### What is being asked
Output the data below exactly as it is, dropping the pictures from your copy.

### Source data
= = = = = = =

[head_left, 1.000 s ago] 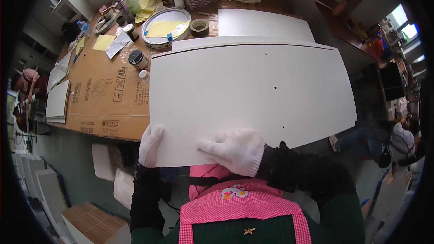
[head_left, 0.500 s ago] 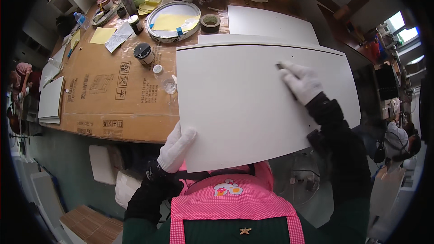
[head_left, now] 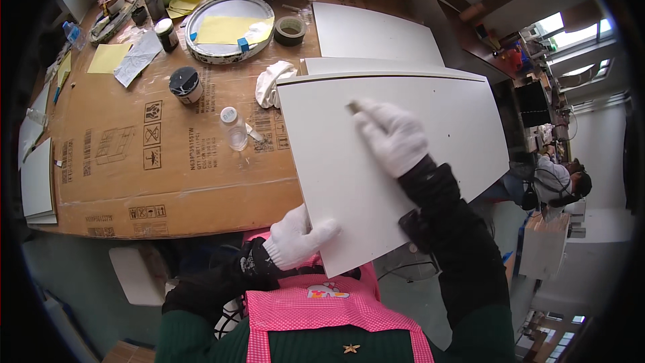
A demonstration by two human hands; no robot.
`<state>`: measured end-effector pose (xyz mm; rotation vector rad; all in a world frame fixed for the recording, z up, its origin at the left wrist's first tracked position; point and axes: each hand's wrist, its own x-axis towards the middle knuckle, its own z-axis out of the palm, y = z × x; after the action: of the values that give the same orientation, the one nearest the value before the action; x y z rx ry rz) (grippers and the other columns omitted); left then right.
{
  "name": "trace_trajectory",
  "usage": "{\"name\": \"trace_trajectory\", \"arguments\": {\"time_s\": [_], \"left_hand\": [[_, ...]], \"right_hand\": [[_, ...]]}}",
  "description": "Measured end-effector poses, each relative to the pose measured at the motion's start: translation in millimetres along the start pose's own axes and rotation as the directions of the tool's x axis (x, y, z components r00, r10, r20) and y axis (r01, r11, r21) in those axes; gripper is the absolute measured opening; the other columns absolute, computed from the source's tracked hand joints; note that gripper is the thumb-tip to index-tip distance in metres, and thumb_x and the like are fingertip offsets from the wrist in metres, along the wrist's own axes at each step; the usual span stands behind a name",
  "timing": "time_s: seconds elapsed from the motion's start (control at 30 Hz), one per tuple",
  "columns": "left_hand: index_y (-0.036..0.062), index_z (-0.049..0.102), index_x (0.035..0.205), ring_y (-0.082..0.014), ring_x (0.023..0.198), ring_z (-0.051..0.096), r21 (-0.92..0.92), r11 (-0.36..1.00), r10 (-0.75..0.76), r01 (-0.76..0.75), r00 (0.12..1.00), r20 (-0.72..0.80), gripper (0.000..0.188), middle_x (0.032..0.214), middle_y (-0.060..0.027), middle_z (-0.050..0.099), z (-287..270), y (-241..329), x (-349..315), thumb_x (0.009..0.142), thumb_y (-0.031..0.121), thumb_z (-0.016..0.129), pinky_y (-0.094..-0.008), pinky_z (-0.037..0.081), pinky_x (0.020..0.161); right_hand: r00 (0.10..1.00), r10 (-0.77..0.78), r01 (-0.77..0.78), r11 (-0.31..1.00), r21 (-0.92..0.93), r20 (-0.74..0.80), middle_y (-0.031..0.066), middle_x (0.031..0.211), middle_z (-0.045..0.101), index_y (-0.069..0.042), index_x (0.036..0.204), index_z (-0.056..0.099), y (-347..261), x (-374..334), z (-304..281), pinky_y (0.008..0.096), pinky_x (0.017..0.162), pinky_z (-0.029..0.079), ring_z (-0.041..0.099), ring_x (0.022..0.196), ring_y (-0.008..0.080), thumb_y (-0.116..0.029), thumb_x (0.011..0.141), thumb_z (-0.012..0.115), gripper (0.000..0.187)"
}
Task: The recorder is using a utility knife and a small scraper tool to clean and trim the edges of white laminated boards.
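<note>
A large white panel point(head_left: 349, 168) with a dark groove along its far edge lies over the table's front edge. My left hand point(head_left: 300, 236), in a white glove, grips the panel's near left edge, thumb on top and fingers hidden below. My gloved right hand point(head_left: 396, 136) is over the panel's upper middle, fingers closed on a small grey-brown piece point(head_left: 353, 106). That piece seems to touch the white surface, but its kind does not show. Left of the panel's far corner is a crumpled white cloth point(head_left: 272, 83).
More white panels point(head_left: 376, 35) lie behind. On the cardboard-covered table point(head_left: 127, 195) stand a clear bottle with white cap point(head_left: 234, 129), a dark-lidded jar point(head_left: 185, 85), a tape roll point(head_left: 289, 31) and a round lid point(head_left: 228, 10) bearing yellow paper. A person point(head_left: 554, 178) is at far right.
My right hand has slid leftward over the panel with the small piece. The panel now sits more slanted, its near corner turned rightward. The white cloth has come into sight; the whole view has shifted.
</note>
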<state>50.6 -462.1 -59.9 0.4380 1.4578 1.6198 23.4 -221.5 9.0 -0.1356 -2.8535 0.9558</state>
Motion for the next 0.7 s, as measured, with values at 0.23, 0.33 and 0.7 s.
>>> {"name": "trace_trajectory", "arguments": {"time_s": [0.23,0.33,0.7], "left_hand": [[-0.0036,0.057,0.118,-0.0177,0.093,0.064,-0.028,0.999,0.019,-0.017,0.996,0.088,0.038,0.101,-0.0123,0.067,-6.7,4.4,1.6,0.092,0.025,0.059,-0.0319,0.051,0.085],[-0.0028,0.058,0.118,-0.0205,0.094,0.066,-0.012,0.999,0.042,-0.041,0.995,0.088,0.041,0.102,-0.0155,0.068,-1.0,-2.8,5.4,0.092,0.028,0.06,-0.033,0.051,0.086],[-0.0024,0.061,0.113,-0.018,0.077,0.068,0.027,0.994,0.102,-0.104,0.993,0.064,0.039,0.089,-0.0124,0.07,-1.4,-8.9,4.8,0.09,0.029,0.061,-0.0313,0.054,0.072]], "right_hand": [[0.951,0.304,-0.285,0.932,0.223,-0.056,0.0179,0.113,0.069,-0.001,0.123,0.063,16.6,20.8,-18.8,0.0304,0.094,0.049,0.067,0.105,0.0231,-0.015,0.095,0.059,0.032],[0.934,0.261,-0.273,0.962,-0.015,-0.244,0.0182,0.113,0.069,-0.001,0.124,0.063,67.0,33.3,-36.0,0.0303,0.096,0.049,0.066,0.105,0.0239,-0.016,0.095,0.059,0.032],[0.956,0.208,-0.221,0.974,-0.042,-0.206,0.0178,0.109,0.07,-0.004,0.12,0.065,47.4,62.2,-23.5,0.0313,0.093,0.051,0.068,0.102,0.0263,-0.023,0.094,0.06,0.033]]}}
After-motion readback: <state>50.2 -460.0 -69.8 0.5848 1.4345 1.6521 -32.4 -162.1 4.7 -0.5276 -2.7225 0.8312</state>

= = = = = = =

### Written solution
[head_left, 1.000 s ago] 
[head_left, 0.500 s ago] 
[head_left, now] 
A demonstration by two human hands; no robot.
`<state>`: measured end-effector pose (xyz mm; rotation vector rad; all in a world frame fixed for the recording, z up, its origin at the left wrist's first tracked position; point and axes: each hand's wrist, its own x-axis towards the middle knuckle, its own z-axis out of the palm, y = z × x; after the action: of the values that give the same orientation, the one nearest the value before the action; x y z rx ry rz) (grippers and the other columns omitted); left then right.
{
  "name": "trace_trajectory",
  "usage": "{\"name\": \"trace_trajectory\", \"arguments\": {\"time_s\": [_], \"left_hand\": [[_, ...]], \"right_hand\": [[_, ...]]}}",
  "description": "Measured end-effector poses, each relative to the pose measured at the motion's start: translation in millimetres along the start pose's own axes and rotation as the directions of the tool's x axis (x, y, z components r00, r10, r20) and y axis (r01, r11, r21) in those axes; gripper is the absolute measured opening; the other columns absolute, computed from the source's tracked hand joints; note that gripper is the thumb-tip to index-tip distance in metres, and thumb_x and the like are fingertip offsets from the wrist in metres, along the wrist's own axes at each step; the usual span stands behind a name",
  "timing": "time_s: seconds elapsed from the motion's start (control at 30 Hz), one per tuple",
  "columns": "left_hand: index_y (-0.036..0.062), index_z (-0.049..0.102), index_x (0.035..0.205), ring_y (-0.082..0.014), ring_x (0.023..0.198), ring_z (-0.051..0.096), r21 (-0.92..0.92), r11 (-0.36..1.00), r10 (-0.75..0.76), r01 (-0.76..0.75), r00 (0.12..1.00), r20 (-0.72..0.80), gripper (0.000..0.188), middle_x (0.032..0.214), middle_y (-0.060..0.027), middle_z (-0.050..0.099), z (-287..270), y (-241..329), x (-349..315), thumb_x (0.009..0.142), thumb_y (-0.031..0.121), thumb_z (-0.016..0.129), pinky_y (-0.094..-0.008), pinky_z (-0.037..0.081), pinky_x (0.020..0.161); right_hand: r00 (0.10..1.00), r10 (-0.77..0.78), r01 (-0.77..0.78), r11 (-0.31..1.00), r21 (-0.92..0.93), r20 (-0.74..0.80), middle_y (-0.031..0.066), middle_x (0.031..0.211), middle_z (-0.045..0.101), index_y (-0.069..0.042), index_x (0.036..0.204), index_z (-0.056..0.099), y (-347..261), x (-374..334), z (-304..281), pinky_y (0.008..0.096), pinky_x (0.017..0.162), pinky_z (-0.029..0.079), ring_z (-0.041..0.099), ring_x (0.022..0.196), ring_y (-0.008..0.080), thumb_y (-0.116..0.029), thumb_x (0.011..0.141), thumb_z (-0.012..0.115), gripper (0.000..0.187)"
}
Task: The recorder is using a utility knife and a small scraper tool to clean and trim the edges of white laminated boards.
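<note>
A large white panel point(head_left: 349, 168) with a dark groove along its far edge lies over the table's front edge. My left hand point(head_left: 300, 236), in a white glove, grips the panel's near left edge, thumb on top and fingers hidden below. My gloved right hand point(head_left: 396, 136) is over the panel's upper middle, fingers closed on a small grey-brown piece point(head_left: 353, 106). That piece seems to touch the white surface, but its kind does not show. Left of the panel's far corner is a crumpled white cloth point(head_left: 272, 83).
More white panels point(head_left: 376, 35) lie behind. On the cardboard-covered table point(head_left: 127, 195) stand a clear bottle with white cap point(head_left: 234, 129), a dark-lidded jar point(head_left: 185, 85), a tape roll point(head_left: 289, 31) and a round lid point(head_left: 228, 10) bearing yellow paper. A person point(head_left: 554, 178) is at far right.
My right hand has slid leftward over the panel with the small piece. The panel now sits more slanted, its near corner turned rightward. The white cloth has come into sight; the whole view has shifted.
</note>
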<state>50.6 -462.1 -59.9 0.4380 1.4578 1.6198 23.4 -221.5 9.0 -0.1356 -2.8535 0.9558</state>
Motion for the next 0.7 s, as measured, with values at 0.23, 0.33 and 0.7 s.
>>> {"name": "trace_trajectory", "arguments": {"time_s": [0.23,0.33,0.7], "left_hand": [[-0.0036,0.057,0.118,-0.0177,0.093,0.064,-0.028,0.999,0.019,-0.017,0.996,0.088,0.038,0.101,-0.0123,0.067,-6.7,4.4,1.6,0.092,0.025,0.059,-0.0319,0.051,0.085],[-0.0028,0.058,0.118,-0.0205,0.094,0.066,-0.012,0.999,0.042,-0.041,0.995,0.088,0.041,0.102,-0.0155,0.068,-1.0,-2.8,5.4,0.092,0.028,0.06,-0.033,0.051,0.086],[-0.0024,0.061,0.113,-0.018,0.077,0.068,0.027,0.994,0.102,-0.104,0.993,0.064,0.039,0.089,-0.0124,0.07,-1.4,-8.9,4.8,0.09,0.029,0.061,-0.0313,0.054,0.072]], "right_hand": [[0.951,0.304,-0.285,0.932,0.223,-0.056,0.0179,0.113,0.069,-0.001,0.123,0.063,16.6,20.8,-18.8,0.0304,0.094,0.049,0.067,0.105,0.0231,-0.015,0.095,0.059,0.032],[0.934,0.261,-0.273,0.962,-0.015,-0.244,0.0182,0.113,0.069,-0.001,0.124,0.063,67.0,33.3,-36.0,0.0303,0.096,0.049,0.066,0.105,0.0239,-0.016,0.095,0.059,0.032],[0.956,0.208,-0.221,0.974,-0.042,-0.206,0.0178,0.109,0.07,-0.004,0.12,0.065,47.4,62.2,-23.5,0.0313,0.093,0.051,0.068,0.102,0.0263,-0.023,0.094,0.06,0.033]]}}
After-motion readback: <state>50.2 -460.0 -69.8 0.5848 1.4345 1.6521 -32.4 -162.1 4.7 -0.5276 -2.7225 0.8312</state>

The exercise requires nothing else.